Work required —
Could you please write out the data shown below, exactly and in full?

Supplied data —
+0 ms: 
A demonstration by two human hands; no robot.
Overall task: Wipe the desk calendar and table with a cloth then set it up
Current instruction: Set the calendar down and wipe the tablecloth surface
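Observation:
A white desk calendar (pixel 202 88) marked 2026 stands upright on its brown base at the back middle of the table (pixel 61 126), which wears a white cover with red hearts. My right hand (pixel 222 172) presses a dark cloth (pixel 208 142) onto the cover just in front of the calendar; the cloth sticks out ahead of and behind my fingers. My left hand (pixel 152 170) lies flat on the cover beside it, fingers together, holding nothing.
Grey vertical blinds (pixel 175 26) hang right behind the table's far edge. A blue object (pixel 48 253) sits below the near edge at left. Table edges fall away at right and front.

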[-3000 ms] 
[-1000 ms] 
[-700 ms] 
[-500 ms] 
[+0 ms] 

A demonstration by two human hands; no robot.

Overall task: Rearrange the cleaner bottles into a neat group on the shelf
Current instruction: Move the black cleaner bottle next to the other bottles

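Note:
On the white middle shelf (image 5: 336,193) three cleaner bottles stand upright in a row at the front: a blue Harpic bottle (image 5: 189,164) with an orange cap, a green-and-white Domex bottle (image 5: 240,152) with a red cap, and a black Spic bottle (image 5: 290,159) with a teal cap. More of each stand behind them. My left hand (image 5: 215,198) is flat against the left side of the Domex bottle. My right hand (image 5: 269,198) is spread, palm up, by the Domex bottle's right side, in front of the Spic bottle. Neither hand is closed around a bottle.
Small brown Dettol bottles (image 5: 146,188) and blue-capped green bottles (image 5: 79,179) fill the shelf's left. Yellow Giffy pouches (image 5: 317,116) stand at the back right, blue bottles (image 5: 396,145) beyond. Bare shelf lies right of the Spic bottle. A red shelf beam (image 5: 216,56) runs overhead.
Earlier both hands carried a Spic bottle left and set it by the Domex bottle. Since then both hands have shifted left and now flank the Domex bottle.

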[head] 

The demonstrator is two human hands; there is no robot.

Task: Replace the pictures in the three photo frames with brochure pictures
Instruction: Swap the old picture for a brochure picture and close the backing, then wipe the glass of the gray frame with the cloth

Solution to the exercise —
+0 ms: 
A demonstration by two human hands; no robot.
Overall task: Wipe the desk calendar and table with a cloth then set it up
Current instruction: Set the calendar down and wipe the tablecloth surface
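Observation:
A white desk calendar (pixel 202 88) marked 2026 stands upright on its brown base at the back middle of the table (pixel 61 126), which wears a white cover with red hearts. My right hand (pixel 222 172) presses a dark cloth (pixel 208 142) onto the cover just in front of the calendar; the cloth sticks out ahead of and behind my fingers. My left hand (pixel 152 170) lies flat on the cover beside it, fingers together, holding nothing.
Grey vertical blinds (pixel 175 26) hang right behind the table's far edge. A blue object (pixel 48 253) sits below the near edge at left. Table edges fall away at right and front.
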
[-3000 ms] 
[-1000 ms] 
[-700 ms] 
[-500 ms] 
[+0 ms] 

A demonstration by two human hands; no robot.

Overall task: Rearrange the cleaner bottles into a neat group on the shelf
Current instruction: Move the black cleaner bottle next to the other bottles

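Note:
On the white middle shelf (image 5: 336,193) three cleaner bottles stand upright in a row at the front: a blue Harpic bottle (image 5: 189,164) with an orange cap, a green-and-white Domex bottle (image 5: 240,152) with a red cap, and a black Spic bottle (image 5: 290,159) with a teal cap. More of each stand behind them. My left hand (image 5: 215,198) is flat against the left side of the Domex bottle. My right hand (image 5: 269,198) is spread, palm up, by the Domex bottle's right side, in front of the Spic bottle. Neither hand is closed around a bottle.
Small brown Dettol bottles (image 5: 146,188) and blue-capped green bottles (image 5: 79,179) fill the shelf's left. Yellow Giffy pouches (image 5: 317,116) stand at the back right, blue bottles (image 5: 396,145) beyond. Bare shelf lies right of the Spic bottle. A red shelf beam (image 5: 216,56) runs overhead.
Earlier both hands carried a Spic bottle left and set it by the Domex bottle. Since then both hands have shifted left and now flank the Domex bottle.
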
[head] 

The demonstrator is two human hands; there is no robot.

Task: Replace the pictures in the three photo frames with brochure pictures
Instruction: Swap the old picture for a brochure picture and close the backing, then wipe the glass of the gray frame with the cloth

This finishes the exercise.